石版がさらに光り、詳細な説明が表示される。
『第一階層:むにゅむにゅ触手の森。この階層では、特殊な触手植物が生息している。触手は攻撃的ではないが、非常に好奇心旺盛である。特に「布」に強い興味を示す習性がある』
「布って...まさか服のこと?」
ソラの声が震える。
「でも、衣服が10倍破れやすいって...」
エルノアが自分の緑のローブを確認する。
「確かに、通常より材質が脆弱になっているようです。魔法の影響でしょうね」
「しかも、感覚が3倍敏感って何よ!」
ソラが慌てる。
「つまり、ちょっとした刺激でも...」
「普通の3倍感じちゃうってことですわね♡」
リリアが無邪気に言う。
「それって...」
俺の顔が赤くなる。
女性たちがちょっとした刺激でも敏感に反応するってことは...。
「ケイン、変なことを想像してるでしょ!」
ソラが俺の頬を引っ張る。
「い、痛いって!」
「でも確かに...これは困ったことになりそうですね」
エルノアが冷静に分析する。
「衣服の脆弱性とケインの『ラッキースケベ体質』の組み合わせは、非常に危険な相乗効果を生み出す可能性があります」
「危険って...」
「つまり、いつも以上にエッチなハプニングが起こりやすくなるってことです」
エルノアの分析に、俺たち全員の顔が赤くなる。
「なんてこった...」
俺がため息をつく。
「でも、やるしかないのよね」
ソラが愛剣『炎刃』に手をかける。
「脱出するには、この七つの階層を突破するしかないんだし」
「そうですわ♡ 神様がくださった試練ですもの♡」
リリアが前向きに言う。
「みんなで力を合わせれば、きっと大丈夫ですわ♡」
「そうだな。俺たちなら乗り越えられる」
俺も決意を固める。
「それじゃあ、第一階層に行こうか」
扉の前に立つと、さらに注意書きが現れた。
『警告:この迷宮では予期せぬ身体的接触が頻発します。恥ずかしい思いをすることがありますが、それも試練の一部です。
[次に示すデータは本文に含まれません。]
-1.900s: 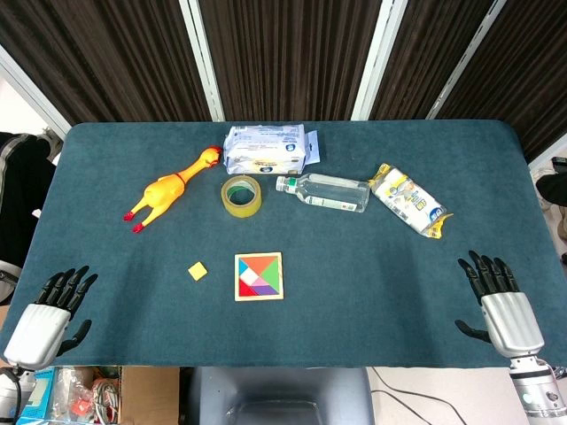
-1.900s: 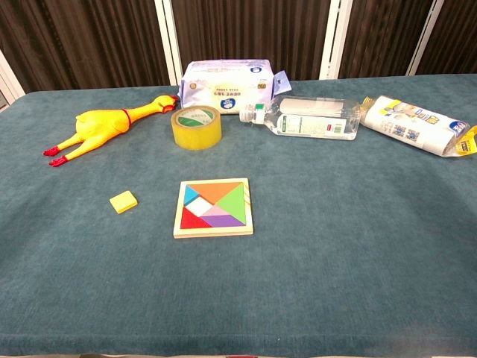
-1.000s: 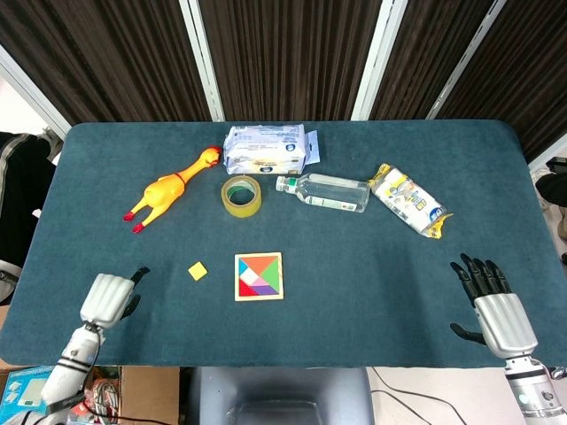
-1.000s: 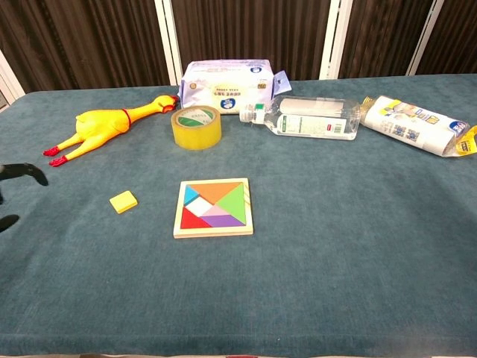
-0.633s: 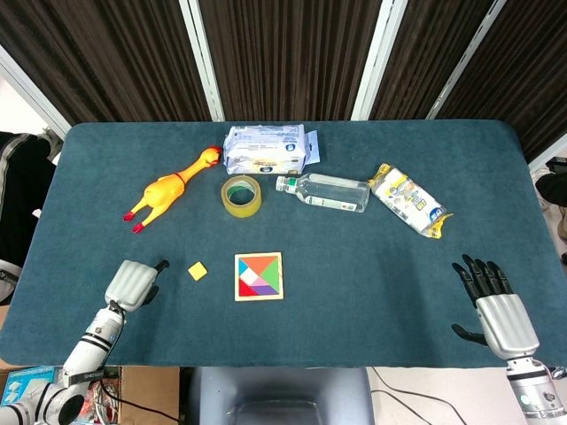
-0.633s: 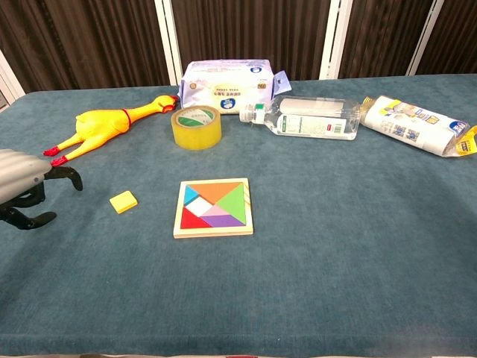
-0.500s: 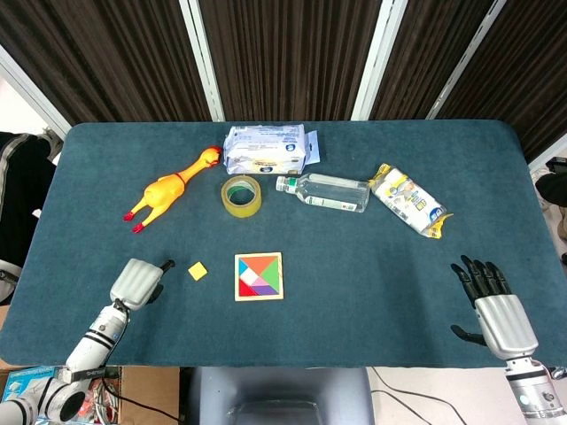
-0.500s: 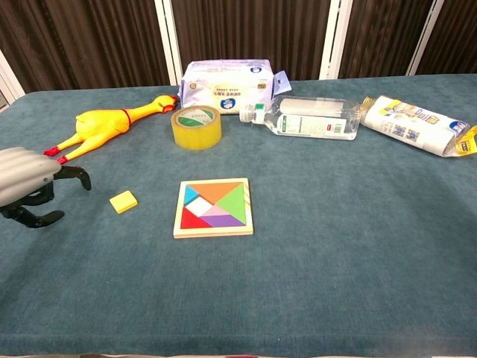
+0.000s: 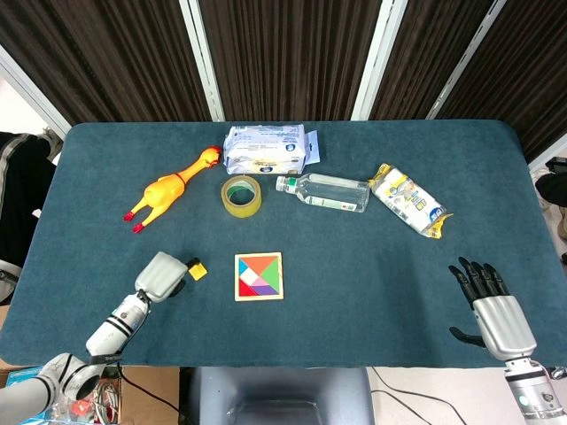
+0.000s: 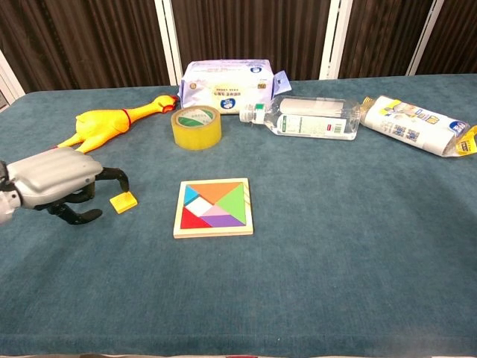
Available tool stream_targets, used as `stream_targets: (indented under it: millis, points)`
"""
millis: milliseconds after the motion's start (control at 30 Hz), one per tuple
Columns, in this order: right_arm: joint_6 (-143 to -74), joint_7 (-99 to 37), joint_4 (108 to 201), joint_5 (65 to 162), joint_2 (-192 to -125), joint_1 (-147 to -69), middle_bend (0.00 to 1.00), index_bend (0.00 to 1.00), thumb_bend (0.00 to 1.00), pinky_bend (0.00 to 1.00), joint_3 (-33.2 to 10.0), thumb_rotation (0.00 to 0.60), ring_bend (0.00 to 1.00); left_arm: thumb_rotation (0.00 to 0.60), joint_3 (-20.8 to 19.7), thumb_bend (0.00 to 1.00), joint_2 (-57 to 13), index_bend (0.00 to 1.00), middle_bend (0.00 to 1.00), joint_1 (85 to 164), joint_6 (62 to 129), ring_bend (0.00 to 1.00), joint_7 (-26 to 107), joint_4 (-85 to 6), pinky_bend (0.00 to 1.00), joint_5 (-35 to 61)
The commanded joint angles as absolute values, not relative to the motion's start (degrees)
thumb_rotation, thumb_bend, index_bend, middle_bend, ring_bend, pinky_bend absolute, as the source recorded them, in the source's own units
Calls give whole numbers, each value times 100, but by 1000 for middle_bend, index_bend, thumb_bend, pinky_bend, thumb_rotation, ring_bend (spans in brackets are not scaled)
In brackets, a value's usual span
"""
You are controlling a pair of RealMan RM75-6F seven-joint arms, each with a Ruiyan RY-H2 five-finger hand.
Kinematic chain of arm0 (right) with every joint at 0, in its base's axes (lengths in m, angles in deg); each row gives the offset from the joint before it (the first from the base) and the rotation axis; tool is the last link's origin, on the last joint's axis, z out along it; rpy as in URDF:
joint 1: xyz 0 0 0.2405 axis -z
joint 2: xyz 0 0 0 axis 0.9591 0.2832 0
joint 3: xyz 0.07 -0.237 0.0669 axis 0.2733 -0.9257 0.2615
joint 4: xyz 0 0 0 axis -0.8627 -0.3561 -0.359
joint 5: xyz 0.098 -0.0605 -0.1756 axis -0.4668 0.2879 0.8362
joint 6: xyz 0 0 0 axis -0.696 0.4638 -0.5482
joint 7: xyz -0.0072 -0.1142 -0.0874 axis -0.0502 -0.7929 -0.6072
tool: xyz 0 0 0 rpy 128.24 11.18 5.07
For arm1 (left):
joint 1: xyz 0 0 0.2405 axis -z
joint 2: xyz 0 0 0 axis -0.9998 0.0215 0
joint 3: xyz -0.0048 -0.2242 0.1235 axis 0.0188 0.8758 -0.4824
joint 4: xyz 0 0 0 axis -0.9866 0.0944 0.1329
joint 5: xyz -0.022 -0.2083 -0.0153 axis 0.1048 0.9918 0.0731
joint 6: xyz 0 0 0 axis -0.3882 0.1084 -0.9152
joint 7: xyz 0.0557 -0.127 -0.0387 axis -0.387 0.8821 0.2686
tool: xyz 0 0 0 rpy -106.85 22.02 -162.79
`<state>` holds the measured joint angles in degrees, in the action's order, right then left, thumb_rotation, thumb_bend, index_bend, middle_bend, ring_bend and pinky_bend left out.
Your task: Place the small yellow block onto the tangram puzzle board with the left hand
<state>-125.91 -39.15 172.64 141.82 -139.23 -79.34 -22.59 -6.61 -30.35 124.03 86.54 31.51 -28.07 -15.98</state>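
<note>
Small yellow block (image 10: 124,201), flat and square, lies on the table (image 10: 335,246) just left of the tangram board (image 10: 214,208). Left hand (image 10: 63,183) hovers at it, fingers curled but apart, empty. Right hand (image 9: 493,305) spread wide, holding nothing.

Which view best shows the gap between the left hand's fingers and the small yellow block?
The chest view: from the side, the left hand has curled fingertips just above the small yellow block, nothing gripped. The head view looks down, so the hand partly overlaps the block.
</note>
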Motion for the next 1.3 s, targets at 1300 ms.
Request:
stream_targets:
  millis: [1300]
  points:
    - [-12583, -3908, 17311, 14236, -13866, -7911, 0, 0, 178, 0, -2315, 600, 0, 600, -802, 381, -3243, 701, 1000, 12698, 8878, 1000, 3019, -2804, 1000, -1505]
なお、「これは仕方ない事故だから問題ない!」という思考は推奨されています』
「俺の口癖まで知ってるのかよ!」
俺が叫ぶ。
「まあ、ケインらしいといえばケインらしいけど...」
ソラが苦笑いする。
「それじゃあ、行きましょうか」
エルノアが扉に手をかける。
「第一階層『むにゅむにゅ触手の森』、研究開始です!」
「研究開始って言わないでよ!」
ソラの突っ込みと共に、俺たちは絶頂の迷宮の第一階層へと足を踏み入れた。
扉の向こうには、想像を絶する恥ずかしい試練が待ち受けている。
俺は仲間たちと一緒に第一階層へと向かった。
こうして、俺たちの恥ずかしくて刺激的な迷宮攻略が始まったのだった。